* [Exercise]: Each entry below is to be copied verbatim.

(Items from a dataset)
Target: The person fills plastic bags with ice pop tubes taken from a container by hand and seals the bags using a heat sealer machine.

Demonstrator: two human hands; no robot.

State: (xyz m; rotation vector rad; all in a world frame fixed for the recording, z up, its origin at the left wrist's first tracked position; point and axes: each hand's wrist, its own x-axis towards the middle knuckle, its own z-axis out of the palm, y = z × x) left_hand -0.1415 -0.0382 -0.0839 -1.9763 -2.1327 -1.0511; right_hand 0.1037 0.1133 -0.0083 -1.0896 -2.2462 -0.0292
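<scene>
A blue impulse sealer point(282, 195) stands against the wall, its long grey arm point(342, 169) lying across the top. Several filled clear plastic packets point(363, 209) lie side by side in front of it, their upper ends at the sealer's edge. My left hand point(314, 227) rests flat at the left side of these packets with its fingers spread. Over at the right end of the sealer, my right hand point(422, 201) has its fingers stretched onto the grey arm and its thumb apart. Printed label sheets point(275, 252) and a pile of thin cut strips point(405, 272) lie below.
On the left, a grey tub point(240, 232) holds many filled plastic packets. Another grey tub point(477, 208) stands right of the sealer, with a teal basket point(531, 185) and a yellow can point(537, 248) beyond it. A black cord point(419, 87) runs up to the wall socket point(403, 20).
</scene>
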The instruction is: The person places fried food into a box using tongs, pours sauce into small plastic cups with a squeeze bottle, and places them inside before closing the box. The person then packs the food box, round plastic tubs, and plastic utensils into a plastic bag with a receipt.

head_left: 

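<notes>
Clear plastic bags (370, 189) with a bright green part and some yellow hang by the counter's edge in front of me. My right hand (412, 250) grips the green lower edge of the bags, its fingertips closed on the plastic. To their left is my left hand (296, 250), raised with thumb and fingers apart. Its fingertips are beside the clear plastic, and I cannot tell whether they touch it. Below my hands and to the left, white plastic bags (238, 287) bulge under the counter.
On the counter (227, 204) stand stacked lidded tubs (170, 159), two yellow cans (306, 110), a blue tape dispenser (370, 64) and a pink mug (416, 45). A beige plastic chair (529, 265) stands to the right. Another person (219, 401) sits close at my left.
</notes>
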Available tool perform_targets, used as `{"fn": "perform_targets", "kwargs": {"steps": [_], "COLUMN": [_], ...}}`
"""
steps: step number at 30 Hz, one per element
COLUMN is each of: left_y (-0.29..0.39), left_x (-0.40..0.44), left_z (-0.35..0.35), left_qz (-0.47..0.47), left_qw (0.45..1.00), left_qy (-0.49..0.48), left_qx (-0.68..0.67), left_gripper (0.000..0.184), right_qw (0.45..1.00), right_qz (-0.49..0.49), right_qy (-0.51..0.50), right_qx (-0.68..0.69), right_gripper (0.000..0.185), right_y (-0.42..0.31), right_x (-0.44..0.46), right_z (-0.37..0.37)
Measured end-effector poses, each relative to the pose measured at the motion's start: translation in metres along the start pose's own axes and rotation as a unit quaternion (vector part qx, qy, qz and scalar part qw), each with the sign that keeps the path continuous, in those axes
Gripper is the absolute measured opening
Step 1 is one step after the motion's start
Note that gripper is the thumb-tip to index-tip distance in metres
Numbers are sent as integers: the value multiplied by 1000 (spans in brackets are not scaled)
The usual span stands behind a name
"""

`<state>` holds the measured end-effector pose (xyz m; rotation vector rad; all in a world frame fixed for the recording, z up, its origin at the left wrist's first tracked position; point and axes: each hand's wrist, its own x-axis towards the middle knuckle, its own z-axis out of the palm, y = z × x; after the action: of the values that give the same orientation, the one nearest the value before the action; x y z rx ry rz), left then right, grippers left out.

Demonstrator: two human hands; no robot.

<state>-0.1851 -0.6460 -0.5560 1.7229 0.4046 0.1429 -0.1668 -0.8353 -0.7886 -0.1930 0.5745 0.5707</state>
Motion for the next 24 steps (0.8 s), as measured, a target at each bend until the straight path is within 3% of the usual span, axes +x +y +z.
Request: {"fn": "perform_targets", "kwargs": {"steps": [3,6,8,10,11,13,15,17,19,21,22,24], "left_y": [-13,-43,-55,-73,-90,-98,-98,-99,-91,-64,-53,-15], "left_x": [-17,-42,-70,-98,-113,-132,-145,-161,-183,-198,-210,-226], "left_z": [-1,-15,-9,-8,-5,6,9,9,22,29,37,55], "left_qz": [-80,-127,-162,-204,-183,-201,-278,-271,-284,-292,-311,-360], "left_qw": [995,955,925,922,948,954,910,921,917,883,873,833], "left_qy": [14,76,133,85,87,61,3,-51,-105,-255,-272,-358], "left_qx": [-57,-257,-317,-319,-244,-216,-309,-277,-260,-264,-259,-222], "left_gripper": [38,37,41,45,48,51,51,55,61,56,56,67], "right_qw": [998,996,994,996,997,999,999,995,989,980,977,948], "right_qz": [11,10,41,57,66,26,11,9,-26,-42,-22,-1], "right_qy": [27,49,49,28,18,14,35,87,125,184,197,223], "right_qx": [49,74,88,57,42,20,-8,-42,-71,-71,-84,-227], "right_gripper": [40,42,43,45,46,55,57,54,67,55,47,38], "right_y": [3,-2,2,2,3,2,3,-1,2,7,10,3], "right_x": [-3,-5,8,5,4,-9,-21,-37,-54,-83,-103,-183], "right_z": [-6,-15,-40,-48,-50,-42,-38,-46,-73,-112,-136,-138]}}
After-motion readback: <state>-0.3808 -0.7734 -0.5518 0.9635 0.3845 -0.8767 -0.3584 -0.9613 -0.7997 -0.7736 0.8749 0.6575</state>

* [Final answer]:
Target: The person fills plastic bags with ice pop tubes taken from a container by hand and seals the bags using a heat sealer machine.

Demonstrator: two human hands; no robot.

State: (xyz m; rotation vector rad; all in a world frame fixed for the recording, z up, its origin at the left wrist's first tracked position; point and axes: each hand's wrist, its own x-axis towards the middle knuckle, its own z-axis out of the palm, y = z × x) left_hand -0.1415 -0.0382 -0.0839 -1.9763 -2.1327 -1.0511; right_hand 0.1037 0.1133 -0.0083 -1.0896 -2.2462 -0.0292
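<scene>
A blue impulse sealer point(282, 195) stands against the wall, its long grey arm point(342, 169) lying across the top. Several filled clear plastic packets point(363, 209) lie side by side in front of it, their upper ends at the sealer's edge. My left hand point(314, 227) rests flat at the left side of these packets with its fingers spread. Over at the right end of the sealer, my right hand point(422, 201) has its fingers stretched onto the grey arm and its thumb apart. Printed label sheets point(275, 252) and a pile of thin cut strips point(405, 272) lie below.
On the left, a grey tub point(240, 232) holds many filled plastic packets. Another grey tub point(477, 208) stands right of the sealer, with a teal basket point(531, 185) and a yellow can point(537, 248) beyond it. A black cord point(419, 87) runs up to the wall socket point(403, 20).
</scene>
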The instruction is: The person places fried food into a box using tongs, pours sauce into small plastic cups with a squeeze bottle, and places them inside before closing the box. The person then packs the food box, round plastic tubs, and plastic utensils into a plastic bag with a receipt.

head_left: 

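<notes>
Clear plastic bags (370, 189) with a bright green part and some yellow hang by the counter's edge in front of me. My right hand (412, 250) grips the green lower edge of the bags, its fingertips closed on the plastic. To their left is my left hand (296, 250), raised with thumb and fingers apart. Its fingertips are beside the clear plastic, and I cannot tell whether they touch it. Below my hands and to the left, white plastic bags (238, 287) bulge under the counter.
On the counter (227, 204) stand stacked lidded tubs (170, 159), two yellow cans (306, 110), a blue tape dispenser (370, 64) and a pink mug (416, 45). A beige plastic chair (529, 265) stands to the right. Another person (219, 401) sits close at my left.
</notes>
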Available tool perform_targets, used as `{"fn": "perform_targets", "kwargs": {"steps": [_], "COLUMN": [_], ...}}`
"""
steps: step number at 30 Hz, one per element
COLUMN is each of: left_y (-0.29..0.39), left_x (-0.40..0.44), left_z (-0.35..0.35), left_qz (-0.47..0.47), left_qw (0.45..1.00), left_qy (-0.49..0.48), left_qx (-0.68..0.67), left_gripper (0.000..0.184), right_qw (0.45..1.00), right_qz (-0.49..0.49), right_qy (-0.51..0.50), right_qx (-0.68..0.69), right_gripper (0.000..0.185), right_y (-0.42..0.31), right_x (-0.44..0.46), right_z (-0.37..0.37)
Measured end-effector poses, each relative to the pose measured at the motion's start: translation in metres along the start pose's own axes and rotation as a unit quaternion (vector part qx, qy, qz and scalar part qw), each with the sign that keeps the path continuous, in those axes
Gripper is the absolute measured opening
Step 1 is one step after the motion's start
Note that gripper is the thumb-tip to index-tip distance in metres
Numbers are sent as integers: the value multiplied by 1000 (spans in brackets are not scaled)
The usual span stands behind a name
"""

`<state>` holds the measured end-effector pose (xyz m; rotation vector rad; all in a world frame fixed for the recording, z up, its origin at the left wrist's first tracked position; point and axes: each hand's wrist, its own x-axis towards the middle knuckle, its own z-axis out of the palm, y = z × x; after the action: of the values that give the same orientation, the one nearest the value before the action; x y z rx ry rz), left then right, grippers left out.

Demonstrator: two human hands; no robot.

<state>-0.1851 -0.6460 -0.5560 1.7229 0.4046 0.1429 -0.1668 -0.8353 -0.7886 -0.1930 0.5745 0.5707</state>
Motion for the next 24 steps (0.8 s), as measured, a target at each bend until the straight path is within 3% of the usual span, axes +x +y +z.
Request: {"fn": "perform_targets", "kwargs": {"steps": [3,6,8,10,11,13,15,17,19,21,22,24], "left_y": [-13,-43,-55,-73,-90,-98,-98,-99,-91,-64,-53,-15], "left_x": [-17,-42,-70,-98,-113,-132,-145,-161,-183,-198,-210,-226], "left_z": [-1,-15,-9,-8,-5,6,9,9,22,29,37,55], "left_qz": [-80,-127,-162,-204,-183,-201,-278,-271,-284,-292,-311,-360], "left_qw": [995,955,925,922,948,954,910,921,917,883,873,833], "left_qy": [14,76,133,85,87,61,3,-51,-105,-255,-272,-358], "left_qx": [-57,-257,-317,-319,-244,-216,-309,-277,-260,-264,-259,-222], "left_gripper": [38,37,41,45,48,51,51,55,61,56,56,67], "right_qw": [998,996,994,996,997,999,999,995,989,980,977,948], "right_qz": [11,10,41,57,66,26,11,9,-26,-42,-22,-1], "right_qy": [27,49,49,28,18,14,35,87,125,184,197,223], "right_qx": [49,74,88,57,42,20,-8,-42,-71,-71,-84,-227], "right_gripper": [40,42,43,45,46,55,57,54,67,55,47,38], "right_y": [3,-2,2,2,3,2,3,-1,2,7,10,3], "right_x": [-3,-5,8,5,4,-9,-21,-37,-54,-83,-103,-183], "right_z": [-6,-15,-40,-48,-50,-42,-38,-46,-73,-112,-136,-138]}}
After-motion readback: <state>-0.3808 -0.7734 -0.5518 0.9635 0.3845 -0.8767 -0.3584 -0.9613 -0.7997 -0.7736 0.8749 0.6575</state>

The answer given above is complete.